The expected answer is the data below, retyped exactly.

Recorded data:
------------------------
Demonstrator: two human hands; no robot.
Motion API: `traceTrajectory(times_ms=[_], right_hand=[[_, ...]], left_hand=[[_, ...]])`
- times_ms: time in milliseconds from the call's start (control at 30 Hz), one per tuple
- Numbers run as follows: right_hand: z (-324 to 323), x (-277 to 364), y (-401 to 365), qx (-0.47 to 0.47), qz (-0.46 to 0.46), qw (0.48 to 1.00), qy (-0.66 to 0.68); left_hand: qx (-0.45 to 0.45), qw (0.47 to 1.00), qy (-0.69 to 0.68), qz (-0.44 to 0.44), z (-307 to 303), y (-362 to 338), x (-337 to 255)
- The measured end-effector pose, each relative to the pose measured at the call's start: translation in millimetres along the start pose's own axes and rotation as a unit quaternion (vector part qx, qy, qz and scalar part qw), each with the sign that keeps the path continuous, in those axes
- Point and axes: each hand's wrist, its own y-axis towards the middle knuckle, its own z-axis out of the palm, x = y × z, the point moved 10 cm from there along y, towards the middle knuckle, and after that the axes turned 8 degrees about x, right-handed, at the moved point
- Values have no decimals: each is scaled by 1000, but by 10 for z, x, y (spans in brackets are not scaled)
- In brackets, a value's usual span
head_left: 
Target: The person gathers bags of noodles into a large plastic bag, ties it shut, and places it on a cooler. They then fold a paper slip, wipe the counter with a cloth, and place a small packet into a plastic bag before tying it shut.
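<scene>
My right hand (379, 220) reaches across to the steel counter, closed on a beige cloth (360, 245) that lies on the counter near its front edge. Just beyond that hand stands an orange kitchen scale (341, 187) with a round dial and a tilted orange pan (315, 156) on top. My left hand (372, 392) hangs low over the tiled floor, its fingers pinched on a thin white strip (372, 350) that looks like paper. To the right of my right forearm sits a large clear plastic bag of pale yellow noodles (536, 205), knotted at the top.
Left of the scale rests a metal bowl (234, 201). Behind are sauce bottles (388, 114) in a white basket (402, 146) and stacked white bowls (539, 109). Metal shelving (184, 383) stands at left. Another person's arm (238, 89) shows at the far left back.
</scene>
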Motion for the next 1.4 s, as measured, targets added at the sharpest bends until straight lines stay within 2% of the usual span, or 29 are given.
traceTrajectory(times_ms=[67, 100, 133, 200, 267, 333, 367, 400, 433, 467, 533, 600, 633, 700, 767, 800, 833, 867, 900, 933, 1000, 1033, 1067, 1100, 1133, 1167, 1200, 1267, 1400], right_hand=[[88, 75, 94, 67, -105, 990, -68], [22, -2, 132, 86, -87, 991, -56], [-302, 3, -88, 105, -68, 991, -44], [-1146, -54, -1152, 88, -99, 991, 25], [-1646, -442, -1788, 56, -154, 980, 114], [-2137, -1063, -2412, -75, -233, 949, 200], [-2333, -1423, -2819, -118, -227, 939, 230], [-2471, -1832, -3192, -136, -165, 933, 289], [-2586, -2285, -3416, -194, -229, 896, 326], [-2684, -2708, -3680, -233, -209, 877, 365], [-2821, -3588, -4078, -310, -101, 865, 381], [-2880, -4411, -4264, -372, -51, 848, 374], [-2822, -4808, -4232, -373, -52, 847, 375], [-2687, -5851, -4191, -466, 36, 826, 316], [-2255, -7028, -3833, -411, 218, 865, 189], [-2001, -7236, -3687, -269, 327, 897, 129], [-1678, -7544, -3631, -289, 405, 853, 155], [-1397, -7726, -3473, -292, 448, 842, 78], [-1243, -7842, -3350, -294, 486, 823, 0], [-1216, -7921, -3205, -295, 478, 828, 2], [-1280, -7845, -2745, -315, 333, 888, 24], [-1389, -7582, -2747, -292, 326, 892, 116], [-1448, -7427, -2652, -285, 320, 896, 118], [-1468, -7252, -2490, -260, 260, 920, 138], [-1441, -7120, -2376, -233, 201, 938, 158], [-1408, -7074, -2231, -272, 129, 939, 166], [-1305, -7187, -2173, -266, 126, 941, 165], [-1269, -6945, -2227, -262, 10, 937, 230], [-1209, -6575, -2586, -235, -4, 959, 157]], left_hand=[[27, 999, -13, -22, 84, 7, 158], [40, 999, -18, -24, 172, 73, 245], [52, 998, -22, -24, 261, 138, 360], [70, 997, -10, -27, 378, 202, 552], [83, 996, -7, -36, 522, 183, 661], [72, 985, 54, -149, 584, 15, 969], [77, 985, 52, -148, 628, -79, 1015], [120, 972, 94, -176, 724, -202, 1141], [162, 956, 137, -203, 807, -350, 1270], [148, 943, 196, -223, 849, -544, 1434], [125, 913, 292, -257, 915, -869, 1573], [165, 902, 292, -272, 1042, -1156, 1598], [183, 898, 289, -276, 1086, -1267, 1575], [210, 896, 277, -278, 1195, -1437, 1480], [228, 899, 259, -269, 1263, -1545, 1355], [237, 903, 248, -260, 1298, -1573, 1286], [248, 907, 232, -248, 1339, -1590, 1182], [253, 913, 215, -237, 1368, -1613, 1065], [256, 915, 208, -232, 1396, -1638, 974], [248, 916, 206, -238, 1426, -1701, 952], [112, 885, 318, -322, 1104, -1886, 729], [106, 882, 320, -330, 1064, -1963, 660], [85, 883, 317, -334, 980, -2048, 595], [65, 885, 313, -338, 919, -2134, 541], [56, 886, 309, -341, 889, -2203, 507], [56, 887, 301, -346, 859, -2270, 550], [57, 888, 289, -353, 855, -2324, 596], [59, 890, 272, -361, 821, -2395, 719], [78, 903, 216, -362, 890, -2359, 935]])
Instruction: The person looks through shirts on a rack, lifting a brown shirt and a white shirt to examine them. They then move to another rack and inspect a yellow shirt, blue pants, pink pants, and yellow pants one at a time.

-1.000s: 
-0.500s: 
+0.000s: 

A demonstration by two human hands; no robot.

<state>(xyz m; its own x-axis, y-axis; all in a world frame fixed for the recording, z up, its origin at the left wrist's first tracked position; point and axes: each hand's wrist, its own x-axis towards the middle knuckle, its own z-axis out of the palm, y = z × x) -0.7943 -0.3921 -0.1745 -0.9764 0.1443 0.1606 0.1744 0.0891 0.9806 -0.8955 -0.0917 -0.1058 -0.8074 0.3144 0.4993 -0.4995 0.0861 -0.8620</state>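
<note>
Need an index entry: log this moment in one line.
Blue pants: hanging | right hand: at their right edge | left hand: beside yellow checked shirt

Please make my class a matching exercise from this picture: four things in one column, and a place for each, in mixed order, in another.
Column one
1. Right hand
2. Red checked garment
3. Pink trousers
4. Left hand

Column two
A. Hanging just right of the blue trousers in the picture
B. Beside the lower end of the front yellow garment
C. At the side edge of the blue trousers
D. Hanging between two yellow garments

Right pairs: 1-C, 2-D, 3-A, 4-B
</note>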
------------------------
— RESULT FOR THIS EXERCISE —
Demonstrator: two human hands; no robot.
Motion API: `traceTrajectory(times_ms=[_], right_hand=[[_, ...]], left_hand=[[_, ...]])`
- times_ms: time in milliseconds from the call's start (control at 30 Hz), one per tuple
- Numbers run as follows: right_hand: z (-324 to 323), x (-277 to 364), y (-401 to 365), qx (-0.47 to 0.47), qz (-0.46 to 0.46), qw (0.48 to 1.00), qy (-0.66 to 0.68); left_hand: qx (-0.45 to 0.45), qw (0.47 to 1.00), qy (-0.69 to 0.68), qz (-0.44 to 0.44), z (-307 to 303), y (-362 to 338), x (-337 to 255)
- The measured end-effector pose, each relative to the pose measured at the call's start: translation in millimetres along the start pose's own axes and rotation as a unit quaternion (vector part qx, qy, qz and scalar part qw), each with the sign that keeps the path continuous, in those axes
- Point and axes: each hand's wrist, its own y-axis towards the middle knuckle, its own z-axis out of the palm, x = y × z, the point moved 10 cm from there along y, towards the middle knuckle, and after that the axes turned 8 degrees about x, right-handed, at the moved point
- Values have no decimals: each is scaled by 1000, but by 10 for z, x, y (spans in brackets are not scaled)
- In brackets, a value's usual span
head_left: 
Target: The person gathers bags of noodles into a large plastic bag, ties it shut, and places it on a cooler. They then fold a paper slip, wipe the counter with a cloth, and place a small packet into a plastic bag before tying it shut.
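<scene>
My right hand (379, 220) reaches across to the steel counter, closed on a beige cloth (360, 245) that lies on the counter near its front edge. Just beyond that hand stands an orange kitchen scale (341, 187) with a round dial and a tilted orange pan (315, 156) on top. My left hand (372, 392) hangs low over the tiled floor, its fingers pinched on a thin white strip (372, 350) that looks like paper. To the right of my right forearm sits a large clear plastic bag of pale yellow noodles (536, 205), knotted at the top.
Left of the scale rests a metal bowl (234, 201). Behind are sauce bottles (388, 114) in a white basket (402, 146) and stacked white bowls (539, 109). Metal shelving (184, 383) stands at left. Another person's arm (238, 89) shows at the far left back.
</scene>
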Motion for the next 1.4 s, as measured, targets added at the sharpest bends until straight lines stay within 2% of the usual span, or 29 are given.
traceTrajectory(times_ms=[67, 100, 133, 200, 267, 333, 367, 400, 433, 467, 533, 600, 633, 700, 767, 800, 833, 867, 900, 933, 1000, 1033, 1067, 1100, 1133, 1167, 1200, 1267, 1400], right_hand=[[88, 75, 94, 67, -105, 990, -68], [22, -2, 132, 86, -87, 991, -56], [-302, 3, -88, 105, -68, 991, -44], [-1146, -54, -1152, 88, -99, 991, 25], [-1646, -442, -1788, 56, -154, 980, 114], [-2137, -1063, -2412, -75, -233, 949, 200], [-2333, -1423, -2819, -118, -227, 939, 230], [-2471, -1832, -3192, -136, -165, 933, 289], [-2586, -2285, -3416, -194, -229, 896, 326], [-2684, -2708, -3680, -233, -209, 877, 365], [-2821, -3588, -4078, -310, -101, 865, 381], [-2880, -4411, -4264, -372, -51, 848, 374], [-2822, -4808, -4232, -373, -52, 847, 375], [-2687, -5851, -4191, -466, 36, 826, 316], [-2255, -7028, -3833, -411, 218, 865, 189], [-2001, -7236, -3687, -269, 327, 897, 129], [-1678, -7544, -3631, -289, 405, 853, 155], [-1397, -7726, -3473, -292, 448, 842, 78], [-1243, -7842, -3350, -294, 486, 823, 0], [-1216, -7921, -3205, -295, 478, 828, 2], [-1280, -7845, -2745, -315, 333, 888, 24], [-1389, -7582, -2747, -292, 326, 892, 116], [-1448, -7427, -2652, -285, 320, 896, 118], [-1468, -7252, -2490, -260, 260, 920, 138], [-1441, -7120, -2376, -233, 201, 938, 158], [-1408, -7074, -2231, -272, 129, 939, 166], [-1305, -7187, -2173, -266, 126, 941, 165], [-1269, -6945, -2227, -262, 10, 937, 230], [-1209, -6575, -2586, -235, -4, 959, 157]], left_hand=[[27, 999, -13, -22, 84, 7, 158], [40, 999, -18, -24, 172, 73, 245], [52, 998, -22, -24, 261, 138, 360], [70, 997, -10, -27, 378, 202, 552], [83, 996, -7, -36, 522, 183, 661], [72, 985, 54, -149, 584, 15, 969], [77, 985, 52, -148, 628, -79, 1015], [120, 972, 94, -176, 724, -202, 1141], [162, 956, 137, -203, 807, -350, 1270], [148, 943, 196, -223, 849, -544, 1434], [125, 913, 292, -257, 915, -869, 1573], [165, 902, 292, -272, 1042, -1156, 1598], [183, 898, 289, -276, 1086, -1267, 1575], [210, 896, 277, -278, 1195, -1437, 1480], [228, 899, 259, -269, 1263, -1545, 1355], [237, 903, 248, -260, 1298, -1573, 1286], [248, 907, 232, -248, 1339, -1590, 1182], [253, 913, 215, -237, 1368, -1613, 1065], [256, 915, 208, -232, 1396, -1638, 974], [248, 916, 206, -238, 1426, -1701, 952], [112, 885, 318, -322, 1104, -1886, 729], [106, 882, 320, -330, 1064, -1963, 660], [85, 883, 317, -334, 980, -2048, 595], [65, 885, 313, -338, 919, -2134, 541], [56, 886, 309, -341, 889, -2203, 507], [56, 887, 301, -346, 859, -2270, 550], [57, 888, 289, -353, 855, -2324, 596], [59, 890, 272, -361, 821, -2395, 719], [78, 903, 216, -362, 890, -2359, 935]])
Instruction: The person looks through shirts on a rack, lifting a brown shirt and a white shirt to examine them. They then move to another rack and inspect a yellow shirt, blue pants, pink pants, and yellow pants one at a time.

-1.000s: 
-0.500s: 
+0.000s: 

A demonstration by two human hands; no robot.

<state>(xyz m; its own x-axis, y-axis; all in a world frame fixed for the recording, z up, its origin at the left wrist's first tracked position; point and axes: each hand's wrist, its own x-axis towards the middle knuckle, its own z-axis out of the palm, y = z × x) -0.7943 -0.3921 -0.1745 -0.9764 0.1443 0.1606 0.1744 0.0891 0.9806 -0.8955 -0.0917 -0.1058 -0.8074 0.3144 0.4993 -0.4995 0.0861 -0.8620</state>
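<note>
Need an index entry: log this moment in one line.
Blue pants: hanging | right hand: at their right edge | left hand: beside yellow checked shirt

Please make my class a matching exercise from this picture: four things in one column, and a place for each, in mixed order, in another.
Column one
1. Right hand
2. Red checked garment
3. Pink trousers
4. Left hand

Column two
A. Hanging just right of the blue trousers in the picture
B. Beside the lower end of the front yellow garment
C. At the side edge of the blue trousers
D. Hanging between two yellow garments

Right pairs: 1-C, 2-D, 3-A, 4-B
</note>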

Nothing else is needed for this exercise.